* _What you will do_:
Would you print the full listing word for word?
'''
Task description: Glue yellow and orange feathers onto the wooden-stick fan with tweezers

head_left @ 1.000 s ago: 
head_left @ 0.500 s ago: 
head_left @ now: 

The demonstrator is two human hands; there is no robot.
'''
* _Result for this task_:
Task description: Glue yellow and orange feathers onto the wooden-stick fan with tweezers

head_left @ 1.000 s ago: 
head_left @ 0.500 s ago: 
head_left @ now: 

The demonstrator is two human hands; there is no robot.

That completes the answer to the exercise.